Exercise aim: Begin at the line containing "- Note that" in the entries below and end at the line containing "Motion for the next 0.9"; transcribe that range exactly and nothing outside it.

Dataset content:
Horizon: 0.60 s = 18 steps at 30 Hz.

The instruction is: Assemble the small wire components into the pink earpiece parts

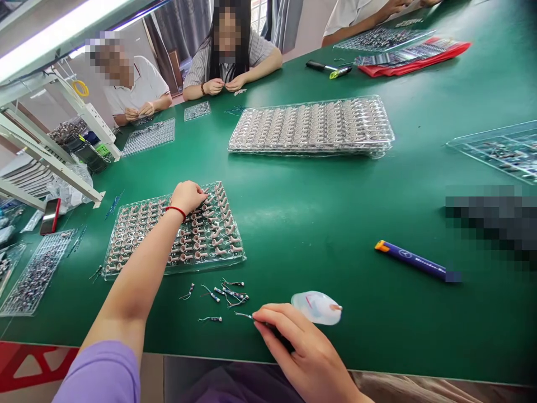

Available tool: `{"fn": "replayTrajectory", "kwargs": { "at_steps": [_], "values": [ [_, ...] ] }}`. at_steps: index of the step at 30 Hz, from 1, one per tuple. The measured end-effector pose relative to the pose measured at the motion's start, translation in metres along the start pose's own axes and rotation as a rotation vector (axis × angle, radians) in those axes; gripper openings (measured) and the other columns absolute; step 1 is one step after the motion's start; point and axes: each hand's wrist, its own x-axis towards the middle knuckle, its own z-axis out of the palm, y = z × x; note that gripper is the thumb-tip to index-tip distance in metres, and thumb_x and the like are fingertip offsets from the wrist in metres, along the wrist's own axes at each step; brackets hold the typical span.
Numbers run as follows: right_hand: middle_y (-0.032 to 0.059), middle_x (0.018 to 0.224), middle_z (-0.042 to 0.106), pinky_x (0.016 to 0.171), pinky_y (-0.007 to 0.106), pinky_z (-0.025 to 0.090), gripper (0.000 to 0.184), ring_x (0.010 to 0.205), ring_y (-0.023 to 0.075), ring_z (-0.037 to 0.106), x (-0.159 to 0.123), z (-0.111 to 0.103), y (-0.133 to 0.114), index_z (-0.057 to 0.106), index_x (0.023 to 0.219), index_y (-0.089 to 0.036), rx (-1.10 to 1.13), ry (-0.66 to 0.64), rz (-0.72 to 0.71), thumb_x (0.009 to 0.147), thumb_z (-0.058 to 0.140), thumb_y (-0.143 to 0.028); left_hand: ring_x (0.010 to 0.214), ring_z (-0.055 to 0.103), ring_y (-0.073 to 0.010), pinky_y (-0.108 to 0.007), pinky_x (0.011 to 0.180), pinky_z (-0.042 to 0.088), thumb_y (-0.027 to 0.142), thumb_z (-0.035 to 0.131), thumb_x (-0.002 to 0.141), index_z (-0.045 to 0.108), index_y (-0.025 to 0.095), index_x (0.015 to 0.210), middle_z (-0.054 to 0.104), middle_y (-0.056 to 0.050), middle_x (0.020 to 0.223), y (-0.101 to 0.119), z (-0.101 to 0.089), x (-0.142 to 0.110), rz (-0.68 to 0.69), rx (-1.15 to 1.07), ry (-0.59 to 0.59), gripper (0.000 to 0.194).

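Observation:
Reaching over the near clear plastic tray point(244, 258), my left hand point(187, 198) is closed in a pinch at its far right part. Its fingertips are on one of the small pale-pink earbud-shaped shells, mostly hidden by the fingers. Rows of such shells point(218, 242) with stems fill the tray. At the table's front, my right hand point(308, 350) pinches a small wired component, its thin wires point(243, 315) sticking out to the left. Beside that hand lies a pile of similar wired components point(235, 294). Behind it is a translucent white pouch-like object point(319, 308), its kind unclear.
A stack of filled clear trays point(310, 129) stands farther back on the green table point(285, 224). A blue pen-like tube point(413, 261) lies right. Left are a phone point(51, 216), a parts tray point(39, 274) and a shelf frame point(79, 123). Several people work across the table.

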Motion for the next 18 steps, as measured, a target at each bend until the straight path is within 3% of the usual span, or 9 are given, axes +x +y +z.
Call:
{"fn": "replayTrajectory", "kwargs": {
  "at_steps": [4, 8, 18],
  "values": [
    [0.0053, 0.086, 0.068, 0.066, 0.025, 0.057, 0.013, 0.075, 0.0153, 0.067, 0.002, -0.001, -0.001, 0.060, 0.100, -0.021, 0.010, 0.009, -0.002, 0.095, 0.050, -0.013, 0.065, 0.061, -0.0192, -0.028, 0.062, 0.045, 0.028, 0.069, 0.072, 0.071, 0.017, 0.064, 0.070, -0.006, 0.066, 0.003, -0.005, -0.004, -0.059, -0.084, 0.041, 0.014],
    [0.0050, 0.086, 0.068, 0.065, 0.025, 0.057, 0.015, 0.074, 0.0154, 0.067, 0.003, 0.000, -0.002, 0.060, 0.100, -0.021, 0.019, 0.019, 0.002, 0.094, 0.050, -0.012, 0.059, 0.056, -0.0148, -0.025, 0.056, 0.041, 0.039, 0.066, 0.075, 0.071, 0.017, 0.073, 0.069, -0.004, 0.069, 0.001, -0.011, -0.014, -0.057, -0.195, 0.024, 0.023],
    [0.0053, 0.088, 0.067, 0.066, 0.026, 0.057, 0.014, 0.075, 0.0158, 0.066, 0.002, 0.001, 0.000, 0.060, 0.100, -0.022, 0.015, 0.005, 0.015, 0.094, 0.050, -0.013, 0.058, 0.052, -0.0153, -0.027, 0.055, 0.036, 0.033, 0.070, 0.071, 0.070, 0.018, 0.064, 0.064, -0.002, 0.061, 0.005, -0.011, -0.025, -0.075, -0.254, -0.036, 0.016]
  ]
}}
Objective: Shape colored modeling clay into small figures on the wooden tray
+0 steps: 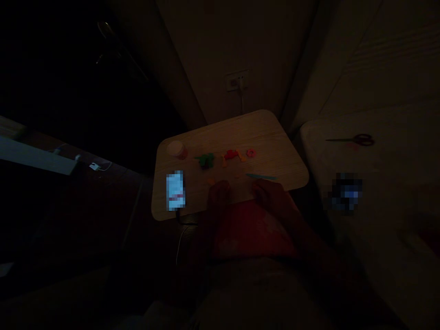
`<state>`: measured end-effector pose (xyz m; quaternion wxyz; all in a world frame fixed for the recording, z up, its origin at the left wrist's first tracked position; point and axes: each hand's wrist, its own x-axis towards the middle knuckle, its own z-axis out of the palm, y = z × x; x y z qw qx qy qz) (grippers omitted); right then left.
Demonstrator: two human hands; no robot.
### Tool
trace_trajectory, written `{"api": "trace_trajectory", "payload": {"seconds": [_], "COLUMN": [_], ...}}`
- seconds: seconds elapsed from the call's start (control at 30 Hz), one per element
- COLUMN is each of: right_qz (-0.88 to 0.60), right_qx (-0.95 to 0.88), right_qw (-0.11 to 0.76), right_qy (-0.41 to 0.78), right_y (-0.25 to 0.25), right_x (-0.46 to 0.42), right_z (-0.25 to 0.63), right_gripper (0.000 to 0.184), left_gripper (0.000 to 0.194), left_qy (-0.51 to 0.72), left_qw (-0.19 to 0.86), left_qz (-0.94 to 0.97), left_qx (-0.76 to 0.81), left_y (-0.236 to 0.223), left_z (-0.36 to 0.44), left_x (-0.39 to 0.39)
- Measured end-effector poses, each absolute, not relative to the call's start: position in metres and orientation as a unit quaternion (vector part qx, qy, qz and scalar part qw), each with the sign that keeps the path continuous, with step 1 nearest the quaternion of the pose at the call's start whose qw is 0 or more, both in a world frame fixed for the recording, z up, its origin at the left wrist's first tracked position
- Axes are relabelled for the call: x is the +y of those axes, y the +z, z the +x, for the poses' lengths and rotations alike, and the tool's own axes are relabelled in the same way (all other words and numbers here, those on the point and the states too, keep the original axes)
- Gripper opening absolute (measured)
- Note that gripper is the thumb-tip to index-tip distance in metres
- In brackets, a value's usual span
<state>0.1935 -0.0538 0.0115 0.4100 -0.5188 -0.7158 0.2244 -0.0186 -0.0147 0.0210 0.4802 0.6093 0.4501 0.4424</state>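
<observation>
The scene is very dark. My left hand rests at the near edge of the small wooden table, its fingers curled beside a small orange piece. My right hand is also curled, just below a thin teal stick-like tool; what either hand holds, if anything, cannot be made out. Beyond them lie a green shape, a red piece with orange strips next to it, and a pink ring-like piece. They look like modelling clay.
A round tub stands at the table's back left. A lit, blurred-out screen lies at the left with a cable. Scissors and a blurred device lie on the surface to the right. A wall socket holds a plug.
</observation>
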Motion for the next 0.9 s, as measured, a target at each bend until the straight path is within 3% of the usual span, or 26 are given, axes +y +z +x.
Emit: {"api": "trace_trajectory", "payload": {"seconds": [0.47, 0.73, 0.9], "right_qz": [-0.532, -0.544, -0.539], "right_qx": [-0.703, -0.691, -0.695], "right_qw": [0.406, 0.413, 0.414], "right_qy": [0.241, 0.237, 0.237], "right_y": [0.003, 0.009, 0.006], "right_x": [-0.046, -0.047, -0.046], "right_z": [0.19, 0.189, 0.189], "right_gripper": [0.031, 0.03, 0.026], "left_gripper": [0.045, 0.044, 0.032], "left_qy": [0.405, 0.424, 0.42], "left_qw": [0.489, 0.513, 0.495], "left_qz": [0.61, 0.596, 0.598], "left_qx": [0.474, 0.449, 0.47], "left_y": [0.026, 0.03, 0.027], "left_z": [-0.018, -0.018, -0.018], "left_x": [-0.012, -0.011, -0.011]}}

Response area:
- Note that gripper is the thumb-tip to index-tip distance in metres
- In brackets, a value's usual span
<state>0.1935 -0.0538 0.0115 0.4100 -0.5188 -0.7158 0.2244 -0.0186 -0.0147 0.0210 0.4802 0.6093 0.4501 0.4424</state>
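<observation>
The scene is very dark. My left hand rests at the near edge of the small wooden table, its fingers curled beside a small orange piece. My right hand is also curled, just below a thin teal stick-like tool; what either hand holds, if anything, cannot be made out. Beyond them lie a green shape, a red piece with orange strips next to it, and a pink ring-like piece. They look like modelling clay.
A round tub stands at the table's back left. A lit, blurred-out screen lies at the left with a cable. Scissors and a blurred device lie on the surface to the right. A wall socket holds a plug.
</observation>
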Motion for the next 0.9 s, as measured, a target at each bend until the straight path is within 3% of the usual span, or 26 are given, axes +y +z +x.

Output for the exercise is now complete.